Dispensable.

I agree but I'm not going to suggest it and it seem as though I am just bargaining for a way to still be in his life. The cynic in me says that once he is yearning for "a bit of strange", he might start to think he should work on his jealousy. That will be too late for me and him though. We could never have what we had, I simply couldn't trust him.
 
Oh and I think it was a case of her thinking that she is recently back on the market, and being monogamous with someone right away probably isn't the best idea anyway so she kind of went with it.
 
Thought I'd update this. Well, Frank lasted about the months with monogamy. From what he says, he was integrated far too quickly into the life of this woman and her child and it all went shit shaped. We remained in contact and are now seeing each other again as friends (with benefits). We still get on awesomely well but a friendship model will be the best thing for us since he is prone to make these U Turns.
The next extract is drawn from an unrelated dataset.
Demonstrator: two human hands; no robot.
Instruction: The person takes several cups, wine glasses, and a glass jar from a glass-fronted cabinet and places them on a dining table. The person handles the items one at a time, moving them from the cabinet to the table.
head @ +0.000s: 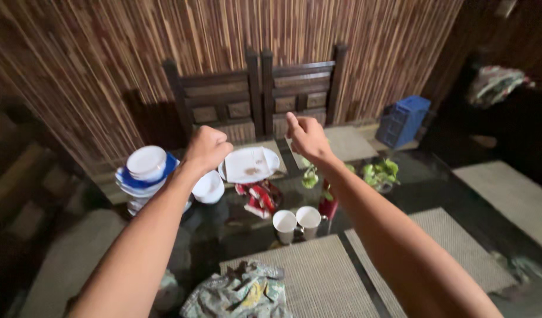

It's best we just take sex off the cards if/when he gets into another monogamous relationship.
 
Sounds reasonable. Now that you know his proclivity towards flighty-ness, you can enjoy the connection you do have. Glad you figured out a way to remain friends by reframing the relationship.
 
I just read through this from the beginning and it seems that you've already done what I was going to suggest. Have a relationship with him on your terms rather than waiting on him to decide what those terms are going to be. A friendship where sex may or may not be on the table at any particular time sounds very healthy.